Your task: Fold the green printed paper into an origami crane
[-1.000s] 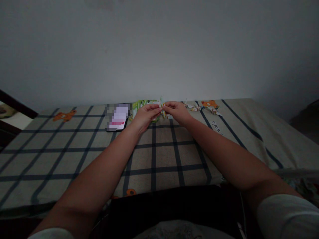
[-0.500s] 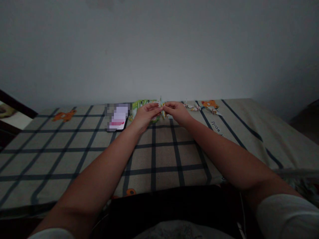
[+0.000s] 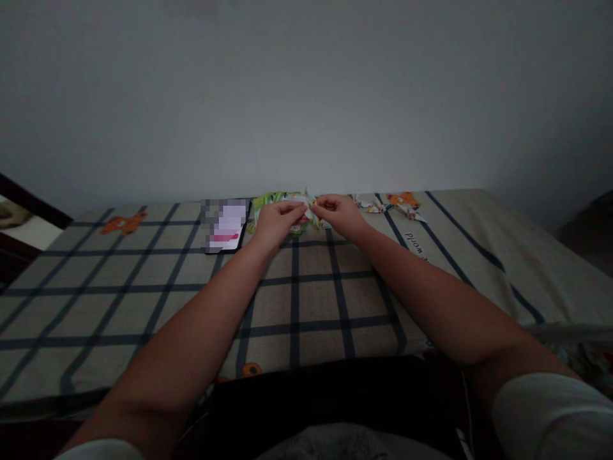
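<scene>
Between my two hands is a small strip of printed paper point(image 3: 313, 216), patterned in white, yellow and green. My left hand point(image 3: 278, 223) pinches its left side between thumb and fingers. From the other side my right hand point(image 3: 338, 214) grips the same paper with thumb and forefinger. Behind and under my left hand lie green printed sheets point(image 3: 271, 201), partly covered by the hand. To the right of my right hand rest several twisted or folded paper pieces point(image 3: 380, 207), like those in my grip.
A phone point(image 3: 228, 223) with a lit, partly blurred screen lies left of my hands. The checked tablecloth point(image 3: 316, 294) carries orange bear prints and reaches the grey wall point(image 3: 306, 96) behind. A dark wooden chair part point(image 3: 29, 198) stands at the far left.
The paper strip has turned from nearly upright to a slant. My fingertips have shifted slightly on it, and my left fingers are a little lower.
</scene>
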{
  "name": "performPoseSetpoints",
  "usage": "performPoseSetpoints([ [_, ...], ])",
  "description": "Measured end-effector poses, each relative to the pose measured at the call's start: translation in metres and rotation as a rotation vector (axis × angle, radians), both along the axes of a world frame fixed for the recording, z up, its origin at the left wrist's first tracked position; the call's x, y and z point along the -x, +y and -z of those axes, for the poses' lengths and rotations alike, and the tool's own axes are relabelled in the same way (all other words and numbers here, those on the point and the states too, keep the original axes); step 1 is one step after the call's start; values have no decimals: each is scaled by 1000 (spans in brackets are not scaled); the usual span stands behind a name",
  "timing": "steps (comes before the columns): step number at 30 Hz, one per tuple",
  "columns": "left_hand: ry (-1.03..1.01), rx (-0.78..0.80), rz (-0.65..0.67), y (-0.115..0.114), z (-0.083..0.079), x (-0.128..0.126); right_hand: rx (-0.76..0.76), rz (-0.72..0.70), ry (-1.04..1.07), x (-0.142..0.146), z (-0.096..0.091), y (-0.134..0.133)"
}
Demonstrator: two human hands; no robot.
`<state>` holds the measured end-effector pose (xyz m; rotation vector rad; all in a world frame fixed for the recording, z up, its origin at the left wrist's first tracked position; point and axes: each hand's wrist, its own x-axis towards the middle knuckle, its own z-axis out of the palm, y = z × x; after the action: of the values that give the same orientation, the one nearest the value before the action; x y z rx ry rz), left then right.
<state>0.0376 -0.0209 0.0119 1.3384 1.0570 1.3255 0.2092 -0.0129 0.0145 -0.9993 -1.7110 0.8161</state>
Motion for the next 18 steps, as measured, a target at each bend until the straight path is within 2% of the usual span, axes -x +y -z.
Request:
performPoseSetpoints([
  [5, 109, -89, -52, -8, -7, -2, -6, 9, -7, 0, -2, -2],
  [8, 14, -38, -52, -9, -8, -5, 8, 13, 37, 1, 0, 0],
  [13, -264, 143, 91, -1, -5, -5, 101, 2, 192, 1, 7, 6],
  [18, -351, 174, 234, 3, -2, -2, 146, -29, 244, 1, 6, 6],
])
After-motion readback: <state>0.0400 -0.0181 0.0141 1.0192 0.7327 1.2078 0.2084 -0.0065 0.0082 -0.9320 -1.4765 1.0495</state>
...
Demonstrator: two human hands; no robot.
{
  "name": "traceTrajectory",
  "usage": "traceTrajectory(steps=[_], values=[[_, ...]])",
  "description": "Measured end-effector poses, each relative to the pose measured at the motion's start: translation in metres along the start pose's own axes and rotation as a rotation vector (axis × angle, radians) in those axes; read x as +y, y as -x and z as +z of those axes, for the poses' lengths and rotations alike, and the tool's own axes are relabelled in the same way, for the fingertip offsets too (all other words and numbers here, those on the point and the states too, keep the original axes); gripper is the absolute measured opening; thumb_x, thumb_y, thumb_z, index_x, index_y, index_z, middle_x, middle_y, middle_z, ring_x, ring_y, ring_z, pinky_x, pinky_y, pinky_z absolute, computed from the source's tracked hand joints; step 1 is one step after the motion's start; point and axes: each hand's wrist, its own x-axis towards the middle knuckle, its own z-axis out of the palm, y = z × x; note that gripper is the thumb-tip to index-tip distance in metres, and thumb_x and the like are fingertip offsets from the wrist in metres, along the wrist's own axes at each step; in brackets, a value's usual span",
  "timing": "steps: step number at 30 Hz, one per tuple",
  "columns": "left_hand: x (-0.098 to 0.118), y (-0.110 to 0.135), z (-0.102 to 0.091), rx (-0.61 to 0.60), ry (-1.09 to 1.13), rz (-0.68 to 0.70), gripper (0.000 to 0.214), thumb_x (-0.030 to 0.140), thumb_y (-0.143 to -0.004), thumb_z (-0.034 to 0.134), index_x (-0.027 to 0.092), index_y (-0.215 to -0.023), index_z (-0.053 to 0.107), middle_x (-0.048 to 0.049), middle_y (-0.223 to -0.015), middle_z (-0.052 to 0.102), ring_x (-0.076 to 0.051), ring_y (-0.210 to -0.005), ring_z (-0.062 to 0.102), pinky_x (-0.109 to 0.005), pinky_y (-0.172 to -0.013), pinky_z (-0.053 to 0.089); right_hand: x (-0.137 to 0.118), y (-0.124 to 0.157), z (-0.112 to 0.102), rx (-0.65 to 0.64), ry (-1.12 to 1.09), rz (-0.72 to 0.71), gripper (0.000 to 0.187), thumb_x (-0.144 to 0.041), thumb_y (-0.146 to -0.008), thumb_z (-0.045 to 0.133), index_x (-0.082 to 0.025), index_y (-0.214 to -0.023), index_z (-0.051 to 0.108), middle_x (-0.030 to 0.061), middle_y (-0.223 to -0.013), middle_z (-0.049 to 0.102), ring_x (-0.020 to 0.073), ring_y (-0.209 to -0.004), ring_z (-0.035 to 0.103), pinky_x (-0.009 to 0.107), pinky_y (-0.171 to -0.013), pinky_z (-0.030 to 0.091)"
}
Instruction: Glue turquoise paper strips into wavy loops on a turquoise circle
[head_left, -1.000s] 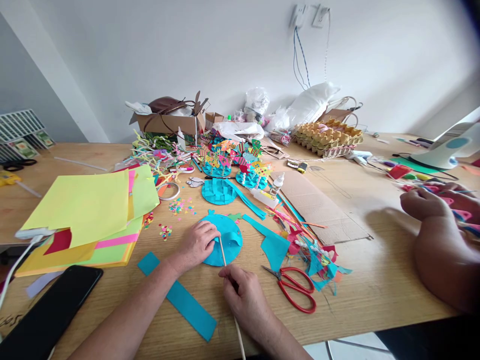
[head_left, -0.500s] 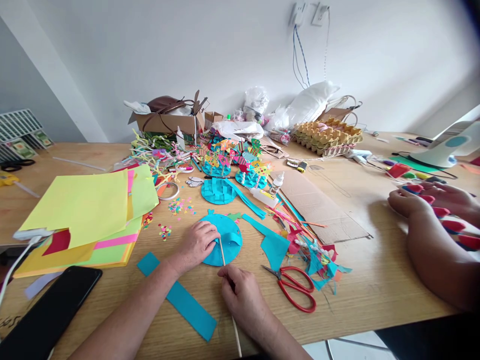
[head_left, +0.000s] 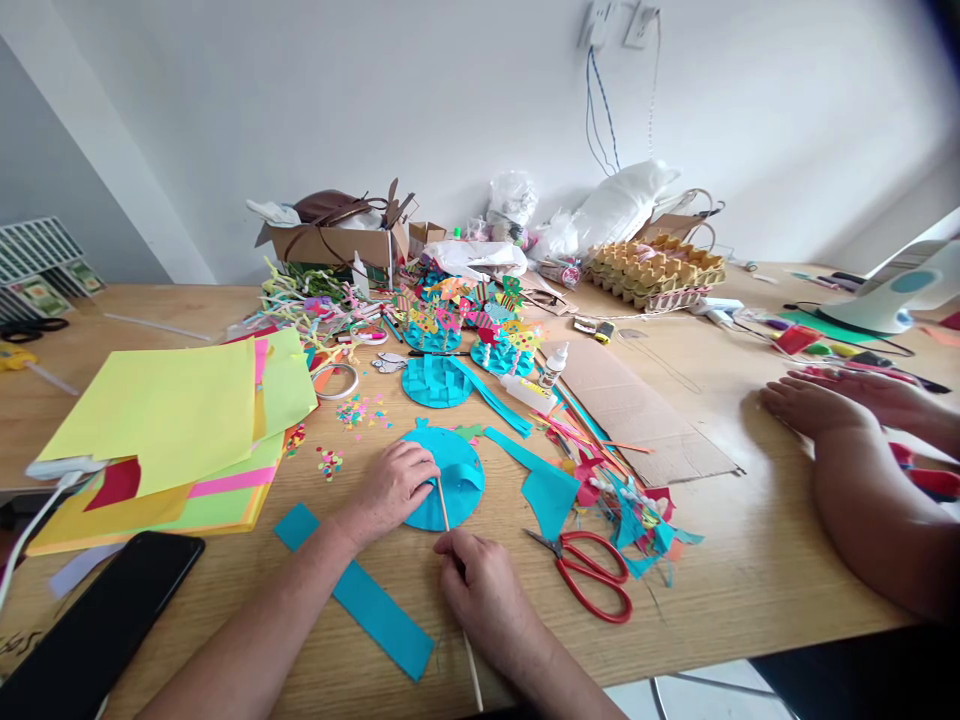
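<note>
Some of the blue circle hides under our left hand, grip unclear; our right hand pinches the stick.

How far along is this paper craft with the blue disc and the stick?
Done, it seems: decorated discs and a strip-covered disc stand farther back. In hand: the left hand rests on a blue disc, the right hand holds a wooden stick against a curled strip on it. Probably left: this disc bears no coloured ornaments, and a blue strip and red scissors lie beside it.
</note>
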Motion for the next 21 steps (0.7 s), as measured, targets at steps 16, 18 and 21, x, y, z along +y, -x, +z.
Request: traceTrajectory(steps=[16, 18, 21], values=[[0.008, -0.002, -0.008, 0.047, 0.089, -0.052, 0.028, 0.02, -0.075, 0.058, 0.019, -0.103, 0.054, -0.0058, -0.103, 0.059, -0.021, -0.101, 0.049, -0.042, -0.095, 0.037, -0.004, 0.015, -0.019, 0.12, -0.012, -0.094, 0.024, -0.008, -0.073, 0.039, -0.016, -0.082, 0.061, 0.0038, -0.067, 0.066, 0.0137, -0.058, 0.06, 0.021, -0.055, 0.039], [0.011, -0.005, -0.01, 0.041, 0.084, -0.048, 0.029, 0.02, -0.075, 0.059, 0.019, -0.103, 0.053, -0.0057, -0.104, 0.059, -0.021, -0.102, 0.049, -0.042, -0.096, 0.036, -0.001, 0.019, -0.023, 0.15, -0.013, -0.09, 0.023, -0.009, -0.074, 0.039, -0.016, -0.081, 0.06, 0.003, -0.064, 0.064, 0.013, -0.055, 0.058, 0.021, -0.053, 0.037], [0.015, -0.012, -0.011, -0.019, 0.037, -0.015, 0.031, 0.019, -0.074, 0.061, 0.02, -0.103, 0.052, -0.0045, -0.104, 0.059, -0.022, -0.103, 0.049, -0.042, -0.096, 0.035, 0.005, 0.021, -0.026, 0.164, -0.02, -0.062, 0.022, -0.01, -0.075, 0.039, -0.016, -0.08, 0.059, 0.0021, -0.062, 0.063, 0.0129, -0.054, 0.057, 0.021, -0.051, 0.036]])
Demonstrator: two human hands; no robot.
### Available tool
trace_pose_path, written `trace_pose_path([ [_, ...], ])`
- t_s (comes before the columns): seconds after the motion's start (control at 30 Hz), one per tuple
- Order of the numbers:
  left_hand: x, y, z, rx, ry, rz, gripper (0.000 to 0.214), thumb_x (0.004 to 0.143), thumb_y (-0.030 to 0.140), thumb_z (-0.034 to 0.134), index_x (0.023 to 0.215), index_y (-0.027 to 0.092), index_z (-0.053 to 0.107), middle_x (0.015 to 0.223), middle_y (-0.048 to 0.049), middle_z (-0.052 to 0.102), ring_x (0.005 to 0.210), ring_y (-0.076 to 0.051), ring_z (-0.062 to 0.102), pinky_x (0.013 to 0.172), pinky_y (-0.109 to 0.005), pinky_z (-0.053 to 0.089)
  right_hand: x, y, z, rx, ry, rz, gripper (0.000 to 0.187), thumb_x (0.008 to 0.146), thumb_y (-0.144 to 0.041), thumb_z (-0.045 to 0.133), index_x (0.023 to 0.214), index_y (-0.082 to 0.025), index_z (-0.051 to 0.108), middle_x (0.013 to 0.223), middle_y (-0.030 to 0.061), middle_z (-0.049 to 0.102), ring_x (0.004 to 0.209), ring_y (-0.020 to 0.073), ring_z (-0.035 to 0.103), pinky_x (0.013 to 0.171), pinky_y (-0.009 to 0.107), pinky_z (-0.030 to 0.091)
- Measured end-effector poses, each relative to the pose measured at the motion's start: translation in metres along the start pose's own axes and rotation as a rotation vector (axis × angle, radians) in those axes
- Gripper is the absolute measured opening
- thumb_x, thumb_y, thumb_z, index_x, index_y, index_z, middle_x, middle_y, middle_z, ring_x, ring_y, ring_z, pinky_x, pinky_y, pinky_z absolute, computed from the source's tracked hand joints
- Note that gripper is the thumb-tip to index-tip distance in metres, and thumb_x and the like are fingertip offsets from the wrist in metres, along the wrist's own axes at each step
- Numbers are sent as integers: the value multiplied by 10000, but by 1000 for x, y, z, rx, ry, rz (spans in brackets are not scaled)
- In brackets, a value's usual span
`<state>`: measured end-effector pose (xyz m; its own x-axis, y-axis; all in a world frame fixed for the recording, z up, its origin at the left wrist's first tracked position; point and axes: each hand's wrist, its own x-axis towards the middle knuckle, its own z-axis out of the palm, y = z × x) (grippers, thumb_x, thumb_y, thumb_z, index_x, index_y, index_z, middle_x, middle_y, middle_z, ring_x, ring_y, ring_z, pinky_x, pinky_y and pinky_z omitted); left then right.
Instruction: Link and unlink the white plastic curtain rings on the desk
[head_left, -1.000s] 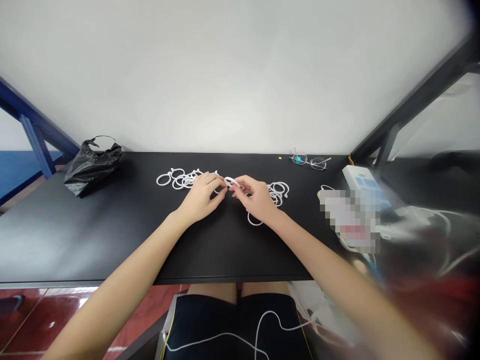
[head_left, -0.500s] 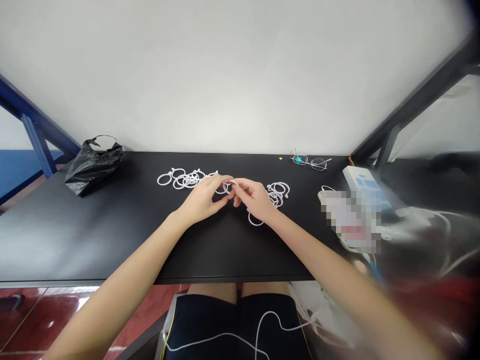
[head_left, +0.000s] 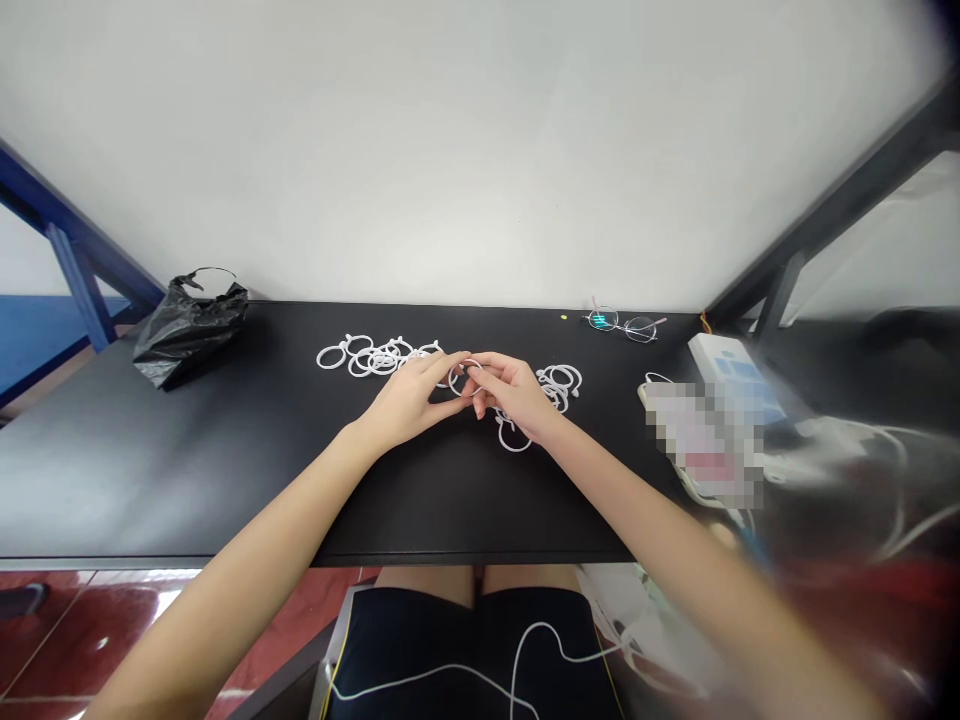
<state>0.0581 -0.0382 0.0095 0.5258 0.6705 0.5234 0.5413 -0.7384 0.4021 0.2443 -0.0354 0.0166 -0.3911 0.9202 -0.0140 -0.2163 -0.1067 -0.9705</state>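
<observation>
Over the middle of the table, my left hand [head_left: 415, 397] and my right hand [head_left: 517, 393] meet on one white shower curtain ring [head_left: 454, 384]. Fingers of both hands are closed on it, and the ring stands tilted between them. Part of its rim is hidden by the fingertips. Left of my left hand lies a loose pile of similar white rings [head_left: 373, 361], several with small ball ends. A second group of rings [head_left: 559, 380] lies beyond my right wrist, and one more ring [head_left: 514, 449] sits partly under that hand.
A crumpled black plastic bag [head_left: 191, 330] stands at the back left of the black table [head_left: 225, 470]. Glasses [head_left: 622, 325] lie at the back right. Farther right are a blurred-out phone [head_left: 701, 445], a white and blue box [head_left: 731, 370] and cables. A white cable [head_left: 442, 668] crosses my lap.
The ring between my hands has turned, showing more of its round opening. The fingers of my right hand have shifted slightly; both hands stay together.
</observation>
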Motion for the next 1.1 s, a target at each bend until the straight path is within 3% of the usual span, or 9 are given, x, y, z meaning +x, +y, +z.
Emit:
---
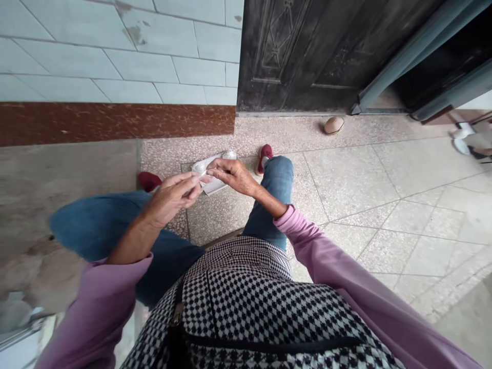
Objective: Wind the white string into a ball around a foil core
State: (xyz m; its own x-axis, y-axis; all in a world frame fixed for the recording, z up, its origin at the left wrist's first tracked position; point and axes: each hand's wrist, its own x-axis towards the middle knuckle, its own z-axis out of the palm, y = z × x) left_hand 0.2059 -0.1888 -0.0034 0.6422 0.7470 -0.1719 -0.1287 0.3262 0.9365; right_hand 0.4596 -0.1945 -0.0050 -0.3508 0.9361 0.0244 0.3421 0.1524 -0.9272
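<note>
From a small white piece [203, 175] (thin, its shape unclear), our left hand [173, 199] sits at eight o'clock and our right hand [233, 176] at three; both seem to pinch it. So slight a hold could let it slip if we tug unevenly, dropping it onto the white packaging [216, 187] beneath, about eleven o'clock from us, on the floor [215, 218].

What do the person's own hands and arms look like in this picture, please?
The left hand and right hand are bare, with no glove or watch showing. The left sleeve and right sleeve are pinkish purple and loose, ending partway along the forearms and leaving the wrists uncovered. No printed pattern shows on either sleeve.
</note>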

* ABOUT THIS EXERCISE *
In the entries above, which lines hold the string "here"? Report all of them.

* EXPECTED ANSWER *
  "description": "Measured end-effector poses, each relative to the pose measured at the call's start: translation in metres and rotation as a rotation vector (axis × angle, radians), both along the axes of a world frame fixed for the recording, z up, its origin at the left wrist's first tracked position; the call's x, y and z point along the -x, +y and -z of those axes, for the poses' lengths and rotations alike, and the tool's own axes are relabelled in the same way (all other words and numbers here, those on the point and the states too, keep the original axes); step 1 is one step after the call's start; values have no decimals: each is scaled by 1000 (spans in brackets are not scaled); the usual span stands behind a name",
  "description": "Measured end-effector poses, each relative to the pose measured at the motion's start: translation in metres along the start pose's own axes and rotation as a rotation vector (axis × angle, radians) in those axes; read x as +y, y as -x and z as +z of those axes, for the poses' lengths and rotations alike, and the tool's own axes are relabelled in the same way, for the fingertip offsets too (all other words and numbers here, those on the point and the states too, keep the original axes); gripper is the absolute measured opening; thumb_x, thumb_y, thumb_z, index_x, index_y, index_z, middle_x, middle_y, middle_z, ring_x, ring_y, ring_z, pinky_x, pinky_y, pinky_z absolute, computed from the source's tracked hand joints; step 1 is one step after the motion's start; point and axes: each hand's wrist, its own x-axis towards the middle knuckle, its own z-axis out of the palm, y = z × x; note that gripper is the thumb-tip to index-tip distance in metres, and thumb_x and the like are fingertip offsets from the wrist in metres, along the wrist's own axes at each step; in brackets, a value's usual span",

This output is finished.